#### Problem to solve:
After locating the line with "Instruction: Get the" in the data that follows, return it and every later line exactly, up to and including the line with "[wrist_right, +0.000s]".
===============
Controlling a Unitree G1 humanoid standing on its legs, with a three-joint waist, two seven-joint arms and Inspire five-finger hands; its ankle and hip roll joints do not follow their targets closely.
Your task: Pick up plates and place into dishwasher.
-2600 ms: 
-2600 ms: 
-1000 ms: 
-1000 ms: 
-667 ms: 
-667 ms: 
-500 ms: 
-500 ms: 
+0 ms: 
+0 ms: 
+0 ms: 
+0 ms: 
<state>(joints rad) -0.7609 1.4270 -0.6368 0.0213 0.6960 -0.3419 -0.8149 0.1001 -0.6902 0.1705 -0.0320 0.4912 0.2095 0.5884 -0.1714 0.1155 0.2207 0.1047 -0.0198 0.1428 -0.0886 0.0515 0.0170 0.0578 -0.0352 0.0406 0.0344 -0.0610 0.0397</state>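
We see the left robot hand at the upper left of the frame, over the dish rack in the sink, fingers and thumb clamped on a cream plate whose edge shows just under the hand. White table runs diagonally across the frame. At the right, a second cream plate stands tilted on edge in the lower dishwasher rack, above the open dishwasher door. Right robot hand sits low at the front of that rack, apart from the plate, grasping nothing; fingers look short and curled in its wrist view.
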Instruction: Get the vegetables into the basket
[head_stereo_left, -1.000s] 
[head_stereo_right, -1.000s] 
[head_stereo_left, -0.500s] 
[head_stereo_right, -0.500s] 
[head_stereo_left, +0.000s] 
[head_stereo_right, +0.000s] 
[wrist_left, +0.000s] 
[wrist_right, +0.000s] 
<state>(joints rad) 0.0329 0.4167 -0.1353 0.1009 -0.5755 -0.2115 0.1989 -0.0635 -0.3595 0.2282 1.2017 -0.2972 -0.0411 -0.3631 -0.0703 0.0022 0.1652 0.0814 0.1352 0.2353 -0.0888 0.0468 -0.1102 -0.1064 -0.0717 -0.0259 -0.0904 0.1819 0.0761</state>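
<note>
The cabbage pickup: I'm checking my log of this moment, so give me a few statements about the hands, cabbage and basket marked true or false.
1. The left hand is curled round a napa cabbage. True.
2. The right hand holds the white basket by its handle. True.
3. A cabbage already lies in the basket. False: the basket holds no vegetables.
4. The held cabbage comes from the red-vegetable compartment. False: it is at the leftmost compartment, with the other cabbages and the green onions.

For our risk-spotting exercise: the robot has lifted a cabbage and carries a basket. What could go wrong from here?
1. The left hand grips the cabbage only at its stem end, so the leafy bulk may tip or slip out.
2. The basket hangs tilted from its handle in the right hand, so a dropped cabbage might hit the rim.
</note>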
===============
#### Your solution:
Instruction: Get the vegetables into the basket
[head_stereo_left, -1.000s] 
[head_stereo_right, -1.000s] 
[head_stereo_left, -0.500s] 
[head_stereo_right, -0.500s] 
[head_stereo_left, +0.000s] 
[head_stereo_right, +0.000s] 
[wrist_left, +0.000s] 
[wrist_right, +0.000s] 

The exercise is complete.